S. Lucas 19, 28-40 – A Entrada de Jesus em Jerusalém
28Depois de dizer isto, Jesus seguia à frente do povo para Jerusalém. 29Quando estava perto de Betfagé e Betânia, junto do Monte das Oliveiras, mandou dois discípulos 30com este recado: «Vão à povoação que fica ali em frente. Logo que lá entrarem encontrarão um jumentinho preso, que ainda ninguém montou. Soltem-no e tragam-no cá. 31Se alguém lhes perguntar por que é que fazem isso, digam que é o Senhor que precisa dele.» 32Eles foram e encontraram tudo como Jesus lhes tinha dito. 33Quando estavam a soltar o jumentinho, os donos disseram: «Por que é que estão a soltar o jumento?» 34E eles responderam: «O Senhor precisa dele.» 35Levaram-no então a Jesus e puseram as suas capas por cima do jumento. Depois ajudaram Jesus a montar. 36À medida que Jesus avançava, as pessoas estendiam as capas pelo caminho. 37Ao chegarem perto da descida do Monte das Oliveiras, todos os discípulos começaram a gritar de alegria e a dar louvores a Deus pelos milagres que tinham visto. 38E exclamavam: «Bendito seja o rei, que vem em nome do Senhor! Paz no Céu e glória nas alturas!» 39Então alguns fariseus que estavam entre a multidão disseram: «Mestre, repreende os teus discípulos.» 40Mas Jesus respondeu-lhes: «Olhem que se estes se calarem, até as pedras hão-de gritar.»
 
1. A celebração do Mistério Pascal de nosso Senhor inicia-se no Domingo de Ramos com a comemoração da entrada de Cristo em Jerusalém para aí completar a Sua obra de salvação, sofrendo, morrendo e ressuscitando.

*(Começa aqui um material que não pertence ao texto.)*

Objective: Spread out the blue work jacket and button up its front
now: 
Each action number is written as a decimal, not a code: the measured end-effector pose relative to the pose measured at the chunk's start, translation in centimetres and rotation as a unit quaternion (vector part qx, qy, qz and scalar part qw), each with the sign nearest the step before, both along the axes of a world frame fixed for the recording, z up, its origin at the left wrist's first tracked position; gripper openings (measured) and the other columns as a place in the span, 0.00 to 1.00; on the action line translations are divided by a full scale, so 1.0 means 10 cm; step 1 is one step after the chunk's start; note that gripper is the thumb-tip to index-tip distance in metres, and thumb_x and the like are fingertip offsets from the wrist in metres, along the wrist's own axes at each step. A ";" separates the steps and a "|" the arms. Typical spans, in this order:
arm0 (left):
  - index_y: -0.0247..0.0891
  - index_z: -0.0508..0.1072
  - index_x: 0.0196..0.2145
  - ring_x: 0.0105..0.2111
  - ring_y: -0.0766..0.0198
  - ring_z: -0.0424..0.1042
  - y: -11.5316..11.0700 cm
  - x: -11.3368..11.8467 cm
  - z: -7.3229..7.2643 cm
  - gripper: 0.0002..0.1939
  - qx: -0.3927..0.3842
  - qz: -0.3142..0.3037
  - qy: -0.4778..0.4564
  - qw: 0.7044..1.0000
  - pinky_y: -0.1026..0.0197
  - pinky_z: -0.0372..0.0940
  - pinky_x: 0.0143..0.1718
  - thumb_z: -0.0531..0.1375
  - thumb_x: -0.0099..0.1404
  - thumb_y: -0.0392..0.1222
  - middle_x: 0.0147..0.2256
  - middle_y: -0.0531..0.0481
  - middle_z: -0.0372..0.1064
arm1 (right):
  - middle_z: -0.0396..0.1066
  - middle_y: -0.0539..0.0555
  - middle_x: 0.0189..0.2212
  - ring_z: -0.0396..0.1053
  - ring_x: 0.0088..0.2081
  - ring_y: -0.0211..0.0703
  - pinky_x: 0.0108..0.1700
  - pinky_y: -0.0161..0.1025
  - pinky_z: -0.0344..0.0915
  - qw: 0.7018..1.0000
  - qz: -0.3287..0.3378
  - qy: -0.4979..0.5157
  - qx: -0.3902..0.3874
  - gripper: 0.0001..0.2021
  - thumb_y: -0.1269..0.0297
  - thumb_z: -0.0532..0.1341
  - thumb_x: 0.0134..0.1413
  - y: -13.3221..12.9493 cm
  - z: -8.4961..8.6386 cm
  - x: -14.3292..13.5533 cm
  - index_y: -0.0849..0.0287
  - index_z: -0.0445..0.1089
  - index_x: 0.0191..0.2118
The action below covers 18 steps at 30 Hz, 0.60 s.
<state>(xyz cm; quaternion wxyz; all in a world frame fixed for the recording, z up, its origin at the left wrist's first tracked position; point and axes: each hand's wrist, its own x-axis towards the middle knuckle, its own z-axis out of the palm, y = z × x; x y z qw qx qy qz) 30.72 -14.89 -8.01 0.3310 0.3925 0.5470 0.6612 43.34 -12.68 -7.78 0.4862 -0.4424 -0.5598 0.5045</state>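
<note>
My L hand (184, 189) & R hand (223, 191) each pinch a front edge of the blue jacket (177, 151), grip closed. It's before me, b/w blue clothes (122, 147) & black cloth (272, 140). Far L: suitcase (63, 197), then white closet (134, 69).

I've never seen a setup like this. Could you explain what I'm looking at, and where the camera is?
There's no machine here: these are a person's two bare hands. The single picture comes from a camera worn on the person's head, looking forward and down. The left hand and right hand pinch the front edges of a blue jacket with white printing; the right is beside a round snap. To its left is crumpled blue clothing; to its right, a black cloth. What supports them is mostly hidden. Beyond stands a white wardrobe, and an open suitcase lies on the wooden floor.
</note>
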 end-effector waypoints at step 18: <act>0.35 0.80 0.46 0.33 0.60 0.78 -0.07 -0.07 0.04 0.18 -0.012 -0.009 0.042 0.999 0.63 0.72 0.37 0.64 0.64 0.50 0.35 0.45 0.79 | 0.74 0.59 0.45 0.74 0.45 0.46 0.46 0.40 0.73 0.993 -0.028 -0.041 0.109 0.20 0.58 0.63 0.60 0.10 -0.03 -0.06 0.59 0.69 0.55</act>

Neste modo de entrar na cidade santa há algo de provocador. Um pobre (“O Filho do Homem não tem onde reclinar a cabeça” – S. Lucas 9,58), montado num jumento (asno, animal de levar carro ou carga) tendo por selim as capas, aclamado por gente humilde, não é propriamente uma entrada triunfal, à medida das que aconteciam na altura nas chegadas de generais romanos às cidades importantes. Ou seja, Jesus sabia que entrava em Jerusalém não para triunfar e ser poder, mas para fracassar. Também, o povo que O aclamava, com as palavras do Salmo 118, 25-26, era gente dominada, ameaçada, assustada, sem esperança (Salmo 118, 5-14). Então, o episódio e aclamação referidos nos 4 evangelhos, vem dizer-nos quanto Jesus é esperança precisamente para os últimos. Ao iniciar-se a Semana Santa devemos ponderar se este tempo pode ou não ser para nós fonte de esperança.  
 
Isaías 50,4-9; Salmo 31,9-16; Filipenses 2,5-11
 
S. Lucas 22,14-23,56 – o Evangelho da Paixão
14Quando chegou a altura, Jesus sentou-se à mesa com os apóstolos 15e disse-lhes: «Desejei ardentemente comer convosco esta Páscoa antes de morrer. 16Pois afirmo-vos que não voltarei a comê-la até que ela receba o seu significado completo no reino de Deus.» 17Pegou então no cálice, deu graças a Deus e disse: «Tomem, repartam-no entre todos, 18pois digo-vos que, a partir de agora, não voltarei a beber vinho até que chegue o reino de Deus.» 19Depois pegou no pão, deu graças a Deus, partiu-o, deu-o aos discípulos: «Isto é o meu corpo entregue à morte para vosso benefício. Façam isto em memória de mim.» 20Do mesmo modo, depois da ceia, pegou no cálice e disse: «Este cálice é a nova aliança de Deus confirmada com o meu sangue, derramado para vosso benefício.» 21«Mas reparem que aquele que me vai trair está aqui comigo à mesa. 22Na realidade, o Filho do Homem vai seguir o caminho que lhe foi traçado por Deus, mas ai daquele homem que o vai trair!» 23Eles então começaram a perguntar uns aos outros qual deles é que iria fazer uma coisa daquelas.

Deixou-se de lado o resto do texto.